Try it:
Copy, word for word, the lines of the entries below between the one with "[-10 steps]" and the one with "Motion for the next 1", inclusive, and leave out everything else.

Material to process:
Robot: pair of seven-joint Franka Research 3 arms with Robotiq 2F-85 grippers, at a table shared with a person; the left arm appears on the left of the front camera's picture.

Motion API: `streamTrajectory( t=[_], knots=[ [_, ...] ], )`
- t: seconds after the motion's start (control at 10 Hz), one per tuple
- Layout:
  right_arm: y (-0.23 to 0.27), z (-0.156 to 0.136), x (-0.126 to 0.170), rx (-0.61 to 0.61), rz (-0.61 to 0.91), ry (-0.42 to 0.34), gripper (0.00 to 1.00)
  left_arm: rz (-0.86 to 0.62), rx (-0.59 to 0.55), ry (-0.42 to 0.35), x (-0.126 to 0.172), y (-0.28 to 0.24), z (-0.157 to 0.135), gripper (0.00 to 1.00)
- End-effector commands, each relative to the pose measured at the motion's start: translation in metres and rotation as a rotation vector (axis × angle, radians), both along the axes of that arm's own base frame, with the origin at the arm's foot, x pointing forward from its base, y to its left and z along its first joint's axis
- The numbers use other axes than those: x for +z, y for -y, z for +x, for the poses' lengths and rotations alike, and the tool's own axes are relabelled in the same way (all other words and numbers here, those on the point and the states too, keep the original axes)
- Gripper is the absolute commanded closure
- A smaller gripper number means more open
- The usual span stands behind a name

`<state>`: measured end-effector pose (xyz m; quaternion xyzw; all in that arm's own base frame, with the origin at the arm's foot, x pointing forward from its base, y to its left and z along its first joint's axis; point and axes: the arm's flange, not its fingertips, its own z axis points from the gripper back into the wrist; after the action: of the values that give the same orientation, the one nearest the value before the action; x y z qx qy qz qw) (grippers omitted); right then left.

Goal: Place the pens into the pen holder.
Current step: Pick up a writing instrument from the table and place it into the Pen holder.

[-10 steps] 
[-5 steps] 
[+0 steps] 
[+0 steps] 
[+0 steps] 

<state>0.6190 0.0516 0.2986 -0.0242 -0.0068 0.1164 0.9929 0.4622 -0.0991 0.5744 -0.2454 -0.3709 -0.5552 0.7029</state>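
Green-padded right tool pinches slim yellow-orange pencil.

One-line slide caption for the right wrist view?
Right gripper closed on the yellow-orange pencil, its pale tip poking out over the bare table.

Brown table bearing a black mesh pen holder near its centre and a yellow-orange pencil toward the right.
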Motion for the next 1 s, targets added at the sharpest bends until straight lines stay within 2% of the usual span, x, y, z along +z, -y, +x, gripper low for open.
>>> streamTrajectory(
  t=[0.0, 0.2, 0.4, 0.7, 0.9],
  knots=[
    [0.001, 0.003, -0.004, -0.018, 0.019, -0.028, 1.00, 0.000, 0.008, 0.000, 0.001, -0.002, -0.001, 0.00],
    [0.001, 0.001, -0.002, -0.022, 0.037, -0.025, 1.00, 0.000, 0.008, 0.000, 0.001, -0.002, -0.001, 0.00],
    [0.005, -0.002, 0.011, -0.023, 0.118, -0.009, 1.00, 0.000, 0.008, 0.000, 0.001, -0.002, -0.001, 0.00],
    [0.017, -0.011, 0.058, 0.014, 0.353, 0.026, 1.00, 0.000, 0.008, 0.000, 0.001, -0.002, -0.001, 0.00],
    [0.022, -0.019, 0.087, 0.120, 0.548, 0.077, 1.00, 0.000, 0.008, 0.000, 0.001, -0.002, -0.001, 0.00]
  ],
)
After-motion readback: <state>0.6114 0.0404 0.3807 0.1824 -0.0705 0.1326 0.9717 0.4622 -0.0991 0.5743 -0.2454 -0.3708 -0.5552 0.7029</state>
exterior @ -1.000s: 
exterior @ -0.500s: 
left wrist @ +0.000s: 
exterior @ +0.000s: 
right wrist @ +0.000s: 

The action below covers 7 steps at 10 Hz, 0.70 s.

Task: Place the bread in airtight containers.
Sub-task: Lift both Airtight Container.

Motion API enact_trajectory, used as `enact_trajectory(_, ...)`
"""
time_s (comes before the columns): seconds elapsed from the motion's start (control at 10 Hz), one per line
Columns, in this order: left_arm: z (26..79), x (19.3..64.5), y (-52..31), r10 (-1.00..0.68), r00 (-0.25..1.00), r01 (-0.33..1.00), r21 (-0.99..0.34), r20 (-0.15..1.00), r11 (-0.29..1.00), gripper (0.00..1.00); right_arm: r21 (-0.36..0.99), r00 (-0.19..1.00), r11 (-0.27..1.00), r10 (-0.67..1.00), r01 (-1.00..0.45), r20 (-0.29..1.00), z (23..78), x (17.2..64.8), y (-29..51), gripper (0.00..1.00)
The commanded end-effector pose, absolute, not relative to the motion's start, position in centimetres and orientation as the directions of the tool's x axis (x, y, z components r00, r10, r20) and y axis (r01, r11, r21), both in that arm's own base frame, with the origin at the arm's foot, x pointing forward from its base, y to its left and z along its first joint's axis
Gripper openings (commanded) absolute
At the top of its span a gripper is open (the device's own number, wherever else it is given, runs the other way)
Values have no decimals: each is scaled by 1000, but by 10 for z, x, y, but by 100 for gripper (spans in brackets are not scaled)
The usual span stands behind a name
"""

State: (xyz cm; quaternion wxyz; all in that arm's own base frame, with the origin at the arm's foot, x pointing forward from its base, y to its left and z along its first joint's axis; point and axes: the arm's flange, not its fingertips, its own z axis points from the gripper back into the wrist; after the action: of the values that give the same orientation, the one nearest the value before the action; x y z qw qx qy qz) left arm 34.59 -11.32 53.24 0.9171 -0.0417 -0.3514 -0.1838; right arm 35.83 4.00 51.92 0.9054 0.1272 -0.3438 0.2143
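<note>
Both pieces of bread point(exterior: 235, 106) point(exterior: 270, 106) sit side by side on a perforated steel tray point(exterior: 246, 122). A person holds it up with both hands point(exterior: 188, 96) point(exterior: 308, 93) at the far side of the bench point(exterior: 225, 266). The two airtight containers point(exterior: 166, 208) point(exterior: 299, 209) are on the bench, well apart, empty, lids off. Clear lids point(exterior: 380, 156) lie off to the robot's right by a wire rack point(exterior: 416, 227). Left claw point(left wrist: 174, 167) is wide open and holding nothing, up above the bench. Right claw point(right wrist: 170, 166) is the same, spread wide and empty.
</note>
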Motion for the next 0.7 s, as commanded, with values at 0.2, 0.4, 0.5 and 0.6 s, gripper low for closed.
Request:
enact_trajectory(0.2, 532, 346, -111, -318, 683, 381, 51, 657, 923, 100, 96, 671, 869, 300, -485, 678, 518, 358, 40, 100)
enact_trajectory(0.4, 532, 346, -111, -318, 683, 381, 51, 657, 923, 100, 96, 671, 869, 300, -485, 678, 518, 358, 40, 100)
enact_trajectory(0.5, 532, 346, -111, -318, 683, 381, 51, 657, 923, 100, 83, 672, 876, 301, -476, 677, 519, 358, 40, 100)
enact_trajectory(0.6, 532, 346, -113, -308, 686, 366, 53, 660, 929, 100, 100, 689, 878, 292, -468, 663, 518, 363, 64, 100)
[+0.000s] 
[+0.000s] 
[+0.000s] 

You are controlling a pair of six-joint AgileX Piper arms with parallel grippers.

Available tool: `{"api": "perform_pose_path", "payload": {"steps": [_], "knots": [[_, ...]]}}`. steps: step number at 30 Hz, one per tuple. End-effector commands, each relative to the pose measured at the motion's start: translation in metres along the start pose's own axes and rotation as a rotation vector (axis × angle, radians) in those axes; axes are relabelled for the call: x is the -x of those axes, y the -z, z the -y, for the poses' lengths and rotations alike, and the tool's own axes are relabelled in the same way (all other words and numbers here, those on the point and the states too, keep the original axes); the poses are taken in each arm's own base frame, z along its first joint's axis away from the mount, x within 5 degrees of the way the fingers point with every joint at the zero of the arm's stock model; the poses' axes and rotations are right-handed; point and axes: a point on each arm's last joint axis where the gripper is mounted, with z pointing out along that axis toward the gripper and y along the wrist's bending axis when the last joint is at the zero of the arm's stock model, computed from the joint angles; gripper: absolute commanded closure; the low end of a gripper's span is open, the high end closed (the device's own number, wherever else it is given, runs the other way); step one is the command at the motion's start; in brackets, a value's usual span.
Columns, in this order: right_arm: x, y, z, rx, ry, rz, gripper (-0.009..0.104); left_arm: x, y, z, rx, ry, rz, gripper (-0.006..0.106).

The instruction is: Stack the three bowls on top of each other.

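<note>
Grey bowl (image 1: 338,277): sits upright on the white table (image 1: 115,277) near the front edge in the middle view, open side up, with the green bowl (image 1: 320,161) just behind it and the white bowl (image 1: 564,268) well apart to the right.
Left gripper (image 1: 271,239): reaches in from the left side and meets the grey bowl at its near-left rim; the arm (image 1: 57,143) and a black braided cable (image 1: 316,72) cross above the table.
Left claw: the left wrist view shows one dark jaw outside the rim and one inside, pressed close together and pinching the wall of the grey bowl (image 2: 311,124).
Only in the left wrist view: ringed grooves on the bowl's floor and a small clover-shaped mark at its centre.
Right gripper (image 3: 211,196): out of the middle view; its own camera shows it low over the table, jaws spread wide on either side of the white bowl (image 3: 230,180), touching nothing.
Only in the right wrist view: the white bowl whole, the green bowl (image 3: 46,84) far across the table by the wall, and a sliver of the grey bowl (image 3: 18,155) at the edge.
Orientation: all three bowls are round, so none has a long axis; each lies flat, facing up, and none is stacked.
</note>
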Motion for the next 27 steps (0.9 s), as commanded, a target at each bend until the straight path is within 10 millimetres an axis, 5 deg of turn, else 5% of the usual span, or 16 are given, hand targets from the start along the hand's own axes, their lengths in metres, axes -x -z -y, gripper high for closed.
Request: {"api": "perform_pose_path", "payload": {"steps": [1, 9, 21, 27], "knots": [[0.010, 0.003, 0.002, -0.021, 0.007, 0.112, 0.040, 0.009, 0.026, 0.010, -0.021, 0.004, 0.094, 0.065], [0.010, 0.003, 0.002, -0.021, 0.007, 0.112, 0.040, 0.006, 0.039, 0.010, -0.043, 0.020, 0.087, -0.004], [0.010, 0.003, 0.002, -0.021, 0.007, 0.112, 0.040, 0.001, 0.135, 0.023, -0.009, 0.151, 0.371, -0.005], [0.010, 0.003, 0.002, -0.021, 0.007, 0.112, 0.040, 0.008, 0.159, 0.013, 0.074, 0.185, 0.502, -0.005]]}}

Written response:
[-10 steps] 
[-5 steps] 
[+0 steps] 
[+0 steps] 
[+0 steps] 

<state>0.6190 0.0516 0.2986 -0.0242 -0.0068 0.1164 0.9929 0.4622 -0.0991 0.5744 -0.2454 -0.3709 -0.5552 0.7029</state>
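Green-padded right tool pinches slim yellow-orange pencil.

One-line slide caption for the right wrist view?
Right gripper closed on the yellow-orange pencil, its pale tip poking out over the bare table.

Brown table bearing a black mesh pen holder near its centre and a yellow-orange pencil toward the right.
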Motion for the next 1 s, targets added at the sharpest bends until straight lines stay within 2% of the usual span, x, y, z along +z, -y, +x, gripper low for open.

No further output is required for this answer.